Wacek Kusnierczyk Waclaw.Marcin.Kusnierczyk at
Sat Oct 11 05:50:48 PDT 2008

Erick Antezana wrote:
> Hi Rachael,
>  how does he/she defines "semantic similarity of two genes"?  We have
> been working on something we named 'semantic comparative analysis'
> based on the GOA annotations to support hypotheses generation within a
> Semantic Systems Biology approach. With the system we're building,
> BioGateway [1], it is possible to retrieve proteins sharing similar
> "semantic treats" (=annotations) such as the same or compatible
> localizations, processes in which they participate or functions so
> that a hypothesis about any of those features could be proposed. For
> instance, the following query, retrieves the proteins sharing the same
> function (GO_0016505 = apoptotic protease activator activity), process
> (GO_0006915 = apoptosis) and location (GO_0005737= cytoplasm):
> BASE   <>
> PREFIX rdfs:<>
> PREFIX ssb:<>
> SELECT ?organism ?protein_name ?uniprot_id
> GRAPH ?organism {
>   ?uniprot_id ssb:has_function      ssb:GO_0016505 .

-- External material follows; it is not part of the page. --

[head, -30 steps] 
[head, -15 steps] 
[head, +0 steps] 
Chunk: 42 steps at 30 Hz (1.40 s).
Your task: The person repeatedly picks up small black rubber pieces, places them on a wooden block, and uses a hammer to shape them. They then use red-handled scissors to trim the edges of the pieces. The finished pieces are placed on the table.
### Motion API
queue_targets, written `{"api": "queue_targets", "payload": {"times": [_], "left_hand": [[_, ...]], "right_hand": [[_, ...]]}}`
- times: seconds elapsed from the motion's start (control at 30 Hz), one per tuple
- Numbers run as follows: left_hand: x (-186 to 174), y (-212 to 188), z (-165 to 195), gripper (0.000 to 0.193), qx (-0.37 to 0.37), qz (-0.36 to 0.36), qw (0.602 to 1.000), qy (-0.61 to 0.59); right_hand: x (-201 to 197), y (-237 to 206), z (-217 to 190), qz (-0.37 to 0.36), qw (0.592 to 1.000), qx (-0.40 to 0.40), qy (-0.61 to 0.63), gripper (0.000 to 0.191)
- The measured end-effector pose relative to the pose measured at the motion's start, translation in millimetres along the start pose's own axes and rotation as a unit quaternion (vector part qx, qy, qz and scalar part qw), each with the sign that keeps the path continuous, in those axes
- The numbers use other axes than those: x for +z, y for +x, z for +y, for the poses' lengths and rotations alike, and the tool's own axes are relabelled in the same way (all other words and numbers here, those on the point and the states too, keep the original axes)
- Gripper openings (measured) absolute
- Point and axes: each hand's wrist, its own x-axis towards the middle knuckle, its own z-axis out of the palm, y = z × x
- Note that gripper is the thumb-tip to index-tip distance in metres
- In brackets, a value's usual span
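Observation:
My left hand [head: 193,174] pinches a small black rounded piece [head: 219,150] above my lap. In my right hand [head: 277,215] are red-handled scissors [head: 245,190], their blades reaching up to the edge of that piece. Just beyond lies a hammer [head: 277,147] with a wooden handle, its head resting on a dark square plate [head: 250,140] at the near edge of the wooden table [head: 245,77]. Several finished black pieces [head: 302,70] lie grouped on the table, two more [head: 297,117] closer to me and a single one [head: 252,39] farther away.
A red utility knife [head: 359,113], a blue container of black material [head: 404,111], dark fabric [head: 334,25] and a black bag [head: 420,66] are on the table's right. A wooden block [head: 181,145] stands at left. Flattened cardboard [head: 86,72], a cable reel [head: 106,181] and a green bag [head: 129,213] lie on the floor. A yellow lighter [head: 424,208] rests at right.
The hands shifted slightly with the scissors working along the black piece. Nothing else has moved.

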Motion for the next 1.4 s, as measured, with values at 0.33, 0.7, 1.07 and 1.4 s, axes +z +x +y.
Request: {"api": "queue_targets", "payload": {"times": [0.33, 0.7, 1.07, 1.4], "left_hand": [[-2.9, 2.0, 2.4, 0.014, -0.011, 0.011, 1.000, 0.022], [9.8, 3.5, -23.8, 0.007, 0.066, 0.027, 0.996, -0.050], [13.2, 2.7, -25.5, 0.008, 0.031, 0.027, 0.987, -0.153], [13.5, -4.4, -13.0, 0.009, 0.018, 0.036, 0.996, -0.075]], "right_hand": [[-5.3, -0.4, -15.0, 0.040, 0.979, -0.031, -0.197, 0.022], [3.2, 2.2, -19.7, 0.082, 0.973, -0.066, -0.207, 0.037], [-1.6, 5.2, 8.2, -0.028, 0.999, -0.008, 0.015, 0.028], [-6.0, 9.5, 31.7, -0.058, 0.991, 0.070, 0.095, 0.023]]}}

>   ?uniprot_id ssb:located_in         ssb:GO_0005737.
>   ?uniprot_id ssb:participates_in   ssb:GO_0006915.
>   ?uniprot_id rdfs:label                 ?protein_name.
> }
> FILTER (?organism != <GOA> && ?organism != <SSB>) .
> }
> The result shows 8 proteins with *similar* characteristics...

at the moment, it shows 6 protein identifiers.
what's interesting is the filter line: does biogateway consider GOA and
SSB organisms?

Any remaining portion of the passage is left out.